#### Required work
Once you reach the line containing "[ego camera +" in the data below, restate each line word for word up to and including the one containing "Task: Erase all".

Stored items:
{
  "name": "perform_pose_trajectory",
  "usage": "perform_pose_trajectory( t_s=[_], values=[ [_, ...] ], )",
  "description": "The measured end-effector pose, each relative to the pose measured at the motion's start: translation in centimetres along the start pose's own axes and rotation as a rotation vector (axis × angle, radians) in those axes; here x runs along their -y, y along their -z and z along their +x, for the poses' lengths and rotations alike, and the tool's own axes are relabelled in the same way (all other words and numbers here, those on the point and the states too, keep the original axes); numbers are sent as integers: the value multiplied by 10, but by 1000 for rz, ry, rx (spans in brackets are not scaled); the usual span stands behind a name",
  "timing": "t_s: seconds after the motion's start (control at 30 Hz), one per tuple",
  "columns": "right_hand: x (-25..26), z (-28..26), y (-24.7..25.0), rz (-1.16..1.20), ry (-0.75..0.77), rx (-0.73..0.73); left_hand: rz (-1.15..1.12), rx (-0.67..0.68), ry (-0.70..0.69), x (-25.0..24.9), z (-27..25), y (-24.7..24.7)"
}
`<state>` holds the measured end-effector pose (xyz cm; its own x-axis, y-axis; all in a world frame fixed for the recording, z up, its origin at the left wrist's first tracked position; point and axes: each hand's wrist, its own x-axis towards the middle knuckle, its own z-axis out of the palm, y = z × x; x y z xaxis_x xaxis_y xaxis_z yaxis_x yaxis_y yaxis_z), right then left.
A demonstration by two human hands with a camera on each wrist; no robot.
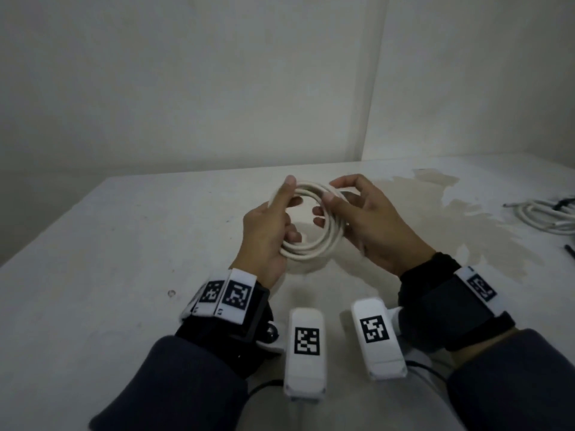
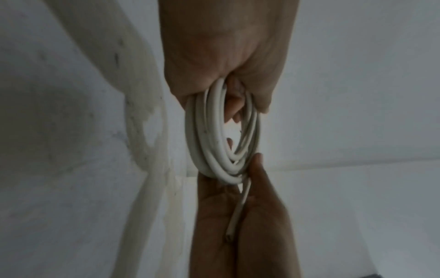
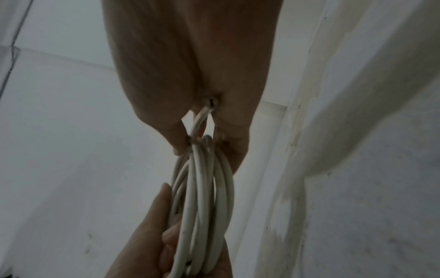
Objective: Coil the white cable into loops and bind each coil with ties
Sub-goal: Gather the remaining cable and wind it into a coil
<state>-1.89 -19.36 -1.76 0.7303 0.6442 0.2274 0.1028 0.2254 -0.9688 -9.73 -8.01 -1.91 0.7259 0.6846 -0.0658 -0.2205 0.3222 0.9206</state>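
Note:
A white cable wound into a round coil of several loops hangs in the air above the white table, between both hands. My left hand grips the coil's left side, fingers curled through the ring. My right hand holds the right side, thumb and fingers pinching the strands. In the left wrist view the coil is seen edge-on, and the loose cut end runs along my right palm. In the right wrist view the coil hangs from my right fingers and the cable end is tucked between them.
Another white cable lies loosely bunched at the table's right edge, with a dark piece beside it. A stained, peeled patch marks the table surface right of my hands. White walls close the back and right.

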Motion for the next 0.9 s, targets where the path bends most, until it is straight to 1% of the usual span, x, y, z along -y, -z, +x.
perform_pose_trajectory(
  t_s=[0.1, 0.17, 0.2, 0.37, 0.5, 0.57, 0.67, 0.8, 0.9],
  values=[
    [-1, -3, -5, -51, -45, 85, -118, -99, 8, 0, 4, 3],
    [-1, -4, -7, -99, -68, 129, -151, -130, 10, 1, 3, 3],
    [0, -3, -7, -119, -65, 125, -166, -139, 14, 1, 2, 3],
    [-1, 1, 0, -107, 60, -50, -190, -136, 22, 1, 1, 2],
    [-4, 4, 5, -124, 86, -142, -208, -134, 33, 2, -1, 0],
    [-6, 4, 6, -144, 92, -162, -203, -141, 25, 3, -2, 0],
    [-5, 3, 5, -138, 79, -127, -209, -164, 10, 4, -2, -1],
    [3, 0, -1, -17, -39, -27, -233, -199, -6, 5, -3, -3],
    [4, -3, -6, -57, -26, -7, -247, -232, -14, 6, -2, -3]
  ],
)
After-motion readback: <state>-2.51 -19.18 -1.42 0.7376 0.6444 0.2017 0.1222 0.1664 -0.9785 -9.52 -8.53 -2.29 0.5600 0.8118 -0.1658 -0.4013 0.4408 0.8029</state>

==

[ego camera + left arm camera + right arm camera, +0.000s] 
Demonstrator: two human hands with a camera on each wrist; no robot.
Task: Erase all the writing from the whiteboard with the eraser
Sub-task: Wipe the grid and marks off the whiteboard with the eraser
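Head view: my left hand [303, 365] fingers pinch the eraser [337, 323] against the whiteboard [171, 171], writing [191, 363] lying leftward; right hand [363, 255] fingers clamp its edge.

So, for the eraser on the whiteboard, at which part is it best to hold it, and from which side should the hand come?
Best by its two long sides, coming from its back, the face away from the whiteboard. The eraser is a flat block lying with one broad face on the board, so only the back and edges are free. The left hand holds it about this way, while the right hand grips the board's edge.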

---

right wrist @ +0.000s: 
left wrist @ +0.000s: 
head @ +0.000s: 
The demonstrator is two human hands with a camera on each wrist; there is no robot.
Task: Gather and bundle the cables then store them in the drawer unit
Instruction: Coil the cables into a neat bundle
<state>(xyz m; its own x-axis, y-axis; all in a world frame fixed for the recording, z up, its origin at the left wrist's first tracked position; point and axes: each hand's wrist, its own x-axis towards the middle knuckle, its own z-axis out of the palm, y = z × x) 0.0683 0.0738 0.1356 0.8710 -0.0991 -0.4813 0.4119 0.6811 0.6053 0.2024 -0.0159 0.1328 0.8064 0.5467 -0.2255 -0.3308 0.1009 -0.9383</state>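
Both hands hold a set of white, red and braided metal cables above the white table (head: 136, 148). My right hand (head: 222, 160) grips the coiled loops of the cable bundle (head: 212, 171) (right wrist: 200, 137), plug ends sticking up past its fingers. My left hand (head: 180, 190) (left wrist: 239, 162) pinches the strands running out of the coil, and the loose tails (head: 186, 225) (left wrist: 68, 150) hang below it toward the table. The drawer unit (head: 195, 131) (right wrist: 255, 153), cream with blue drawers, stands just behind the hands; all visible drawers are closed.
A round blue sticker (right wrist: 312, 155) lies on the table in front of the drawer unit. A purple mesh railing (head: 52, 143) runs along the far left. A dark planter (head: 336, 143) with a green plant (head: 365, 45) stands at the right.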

#### Response
[ego camera + left arm camera + right arm camera, +0.000s] 
Demonstrator: two human hands with a camera on each wrist; no robot.
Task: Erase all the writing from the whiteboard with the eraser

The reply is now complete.